User Behavior Recognition: Smartly recommending suitable operation options for the current interface by learning the structure of the user interface and historical operation data.

Image Semantic Analysis: Deeply analyzing complex image content to extract key information, such as text, symbols, and key trends and data indicators from data visualization charts.

Multimodal Information Integration: Combining image and text information to form a comprehensive perception understanding. For example, simultaneously recognizing button positions and related text descriptions in the user interface to assist the “left brain” in formulating precise operation strategies.

Practical Applications of GLM-PC

In practical applications, GLM-PC demonstrates strong adaptability and creativity. It can assist users in efficiently processing information and engaging in social interactions on Xiaohongshu, automatically extracting required data and storing it in designated locations. Additionally, it can serve as a Level 6 English vocabulary learning assistant, automatically extracting vocabulary from designated websites and conducting sentence practice, saving the results in Word documents for user review. In personalized WeChat greetings and image mass sending, GLM-PC also performs excellently, capable of customizing personalized New Year greetings and images/videos, and achieving mass sending through one-click operation, efficiently completing holiday greetings.
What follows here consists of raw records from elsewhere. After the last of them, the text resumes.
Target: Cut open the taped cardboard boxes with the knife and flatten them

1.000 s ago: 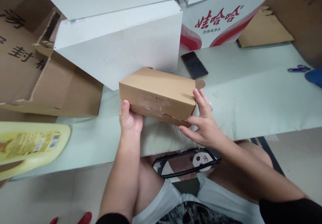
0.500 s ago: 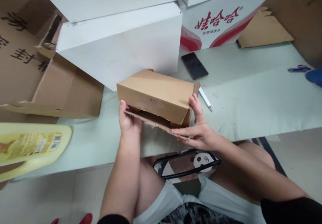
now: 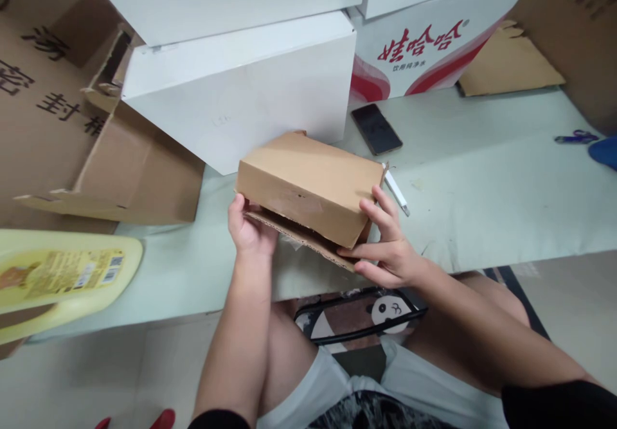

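A small brown cardboard box (image 3: 313, 182) is held just above the near edge of the pale green table (image 3: 482, 185). My left hand (image 3: 248, 227) grips its left end from below, fingers curled under it. At the box's right corner, my right hand (image 3: 385, 246) pinches it, with the thumb on the loose bottom flap (image 3: 308, 239) and fingers up the side. The flap hangs slightly away from the box body.
Large white boxes (image 3: 241, 88) stand right behind the small box. An open brown carton (image 3: 120, 172) lies at the left, a yellow bottle (image 3: 62, 281) at the near left. A dark phone (image 3: 376, 128) and a white pen (image 3: 396, 191) lie to the right, and a red-and-white printed box (image 3: 424, 43) is behind.
The bottom flap came away from the box and now gapes along the near side. The box tilted and shifted slightly to the right, and my right fingers moved onto its right corner.
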Demonstrator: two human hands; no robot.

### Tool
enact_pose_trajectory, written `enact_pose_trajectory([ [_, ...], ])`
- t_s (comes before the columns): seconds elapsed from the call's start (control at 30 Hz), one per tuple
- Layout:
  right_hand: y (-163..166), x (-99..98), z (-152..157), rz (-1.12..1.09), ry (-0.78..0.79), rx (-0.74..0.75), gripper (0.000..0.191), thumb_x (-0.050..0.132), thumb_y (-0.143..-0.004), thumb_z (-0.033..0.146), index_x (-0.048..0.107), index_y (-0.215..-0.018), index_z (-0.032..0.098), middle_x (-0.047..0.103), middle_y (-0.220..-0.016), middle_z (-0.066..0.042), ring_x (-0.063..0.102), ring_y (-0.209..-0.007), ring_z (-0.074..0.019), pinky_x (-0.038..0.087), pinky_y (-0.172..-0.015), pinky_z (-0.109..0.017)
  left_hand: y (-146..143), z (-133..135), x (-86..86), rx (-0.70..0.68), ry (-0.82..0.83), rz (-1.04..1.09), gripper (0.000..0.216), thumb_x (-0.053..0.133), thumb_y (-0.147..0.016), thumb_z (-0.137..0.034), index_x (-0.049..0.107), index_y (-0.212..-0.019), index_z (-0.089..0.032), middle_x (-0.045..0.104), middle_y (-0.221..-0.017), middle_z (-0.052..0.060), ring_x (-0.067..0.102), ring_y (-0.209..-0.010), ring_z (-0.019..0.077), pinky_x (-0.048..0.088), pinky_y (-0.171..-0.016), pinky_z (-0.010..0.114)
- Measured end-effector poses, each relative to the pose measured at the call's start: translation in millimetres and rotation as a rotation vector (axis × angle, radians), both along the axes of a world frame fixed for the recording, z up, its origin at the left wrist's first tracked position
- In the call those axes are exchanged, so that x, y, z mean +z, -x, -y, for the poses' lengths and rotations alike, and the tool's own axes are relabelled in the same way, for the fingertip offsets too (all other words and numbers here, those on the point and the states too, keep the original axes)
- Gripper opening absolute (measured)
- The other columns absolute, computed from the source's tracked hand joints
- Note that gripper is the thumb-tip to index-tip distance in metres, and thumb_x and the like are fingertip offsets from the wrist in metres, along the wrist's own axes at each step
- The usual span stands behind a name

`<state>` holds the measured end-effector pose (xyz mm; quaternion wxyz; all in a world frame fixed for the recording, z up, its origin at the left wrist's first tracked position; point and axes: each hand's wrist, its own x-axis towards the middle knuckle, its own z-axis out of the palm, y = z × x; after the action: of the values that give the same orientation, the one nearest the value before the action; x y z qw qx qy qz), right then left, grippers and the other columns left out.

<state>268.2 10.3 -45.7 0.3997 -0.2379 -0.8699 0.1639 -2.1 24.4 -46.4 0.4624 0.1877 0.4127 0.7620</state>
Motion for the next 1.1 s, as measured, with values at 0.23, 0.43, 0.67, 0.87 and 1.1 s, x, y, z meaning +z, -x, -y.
enact_pose_trajectory([
  [0.23, -0.4, -0.9, -5.3, -0.107, -0.039, -0.062, 0.016, 0.065, -0.086, 0.032, 0.077, -0.096, 0.034, 0.036, -0.168, 0.011, 0.036, -0.154, -0.0382, 0.034, -0.122, -0.062, 3.7, 2.4, -0.8, -0.085, 0.006, -0.019, 0.034, 0.083, -0.069, -0.044, 0.069, -0.092, -0.024, 0.076, -0.092, 0.001, 0.072, -0.097, 0.0222, 0.057, -0.089, 0.033],
  [0.43, 5.1, 2.6, -5.5, -0.156, -0.081, -0.077, 0.013, 0.062, -0.085, 0.024, 0.070, -0.094, 0.031, 0.056, -0.151, 0.000, 0.048, -0.145, -0.0358, 0.039, -0.117, -0.060, -0.6, 2.0, 4.2, -0.069, 0.019, -0.015, 0.035, 0.082, -0.066, -0.043, 0.068, -0.091, -0.022, 0.074, -0.090, 0.002, 0.071, -0.097, 0.0234, 0.056, -0.088, 0.035],
  [0.67, 6.1, 6.9, -6.1, -0.168, -0.092, -0.050, 0.016, 0.060, -0.085, 0.022, 0.066, -0.097, 0.031, 0.063, -0.140, -0.003, 0.054, -0.136, -0.0337, 0.042, -0.113, -0.057, -8.1, 1.8, 12.2, -0.013, 0.015, -0.050, 0.029, 0.077, -0.065, -0.036, 0.063, -0.087, -0.023, 0.070, -0.088, 0.002, 0.067, -0.092, 0.0225, 0.055, -0.083, 0.033],
  [0.87, -8.9, 3.5, -19.9, -0.443, 0.238, -0.311, 0.017, 0.058, -0.094, 0.027, 0.058, -0.110, 0.031, 0.063, -0.135, -0.007, 0.056, -0.136, -0.0319, 0.041, -0.117, -0.059, -1.4, -0.7, 9.2, 0.102, -0.066, -0.112, 0.038, 0.062, -0.049, -0.016, 0.055, -0.086, -0.024, 0.060, -0.082, -0.003, 0.059, -0.077, 0.0171, 0.048, -0.071, 0.027],
  [1.1, -27.2, -13.7, -44.7, -0.303, 0.664, -0.469, 0.037, 0.058, -0.094, 0.051, 0.055, -0.125, 0.032, 0.042, -0.160, -0.011, 0.034, -0.154, -0.0364, 0.035, -0.119, -0.062, 6.0, 4.7, 7.4, -0.076, 0.011, -0.273, 0.068, 0.088, -0.047, -0.016, 0.065, -0.109, -0.031, 0.071, -0.099, -0.002, 0.065, -0.083, 0.0164, 0.050, -0.069, 0.023],
])
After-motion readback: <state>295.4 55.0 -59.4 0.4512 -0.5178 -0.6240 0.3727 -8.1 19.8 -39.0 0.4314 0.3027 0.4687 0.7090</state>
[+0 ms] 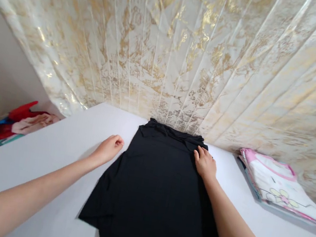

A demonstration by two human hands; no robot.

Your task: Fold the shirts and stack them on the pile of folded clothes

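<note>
Okay, black garment (162, 184) lies mid-table, running from the far edge toward near, likely spread lengthwise for full-width access. Right hand (205, 163) rests on its far right edge, probably steadying it; can't tell if that grip pinches cloth. Left hand (109, 148) is curled narrow just left of the garment, nothing visible in it. Folded stack (280, 183) sits on the right of the white table (57, 158), apart, presumably to leave working room.

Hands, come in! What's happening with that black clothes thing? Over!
Right hand on black garment, near its far edge. Left hand curled beside it. Garment spread on white table. Folded clothes apart, to the right.
</note>
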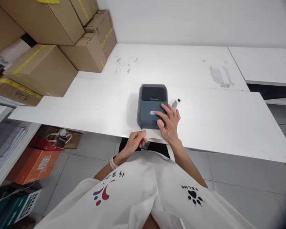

Besides the aforementioned applications, GLM-PC can also intelligently query flight information, filter tickets, and set calendar reminders, achieving one-stop service from flight inquiries to schedule arrangements. For users who need to handle large amounts of PDF files, GLM-PC is also a powerful assistant. It can automatically open PDF files, extract specified content, and organize and store information in Word documents, significantly improving users’ work efficiency.

Collaboration and Outlook

Looking ahead, GLM-PC is engaging in in-depth collaborations with well-known PC manufacturers such as Lenovo and ASUS to jointly promote innovation and development in AIPC (AI Personal Computer). With continuous technological advancements and expanding applications, AIPC will not just be a simple computer, but a new application of AI Agents in the personal computing field. It will bring users a more efficient and intelligent work and life experience, becoming an important part of the future personal computing landscape.

In summary, GLM-PC, as a computer intelligent agent based on Zhipu’s multimodal large model, demonstrates powerful capabilities in logical reasoning, perceptual cognition, planning execution, and self-correction. Its unique multimodal interaction functions and left-right brain collaboration model provide users with an unprecedented computer usage experience. With ongoing technological advancements and expanding applications, we have reason to believe that GLM-PC will play an increasingly important role in the future personal computing domain.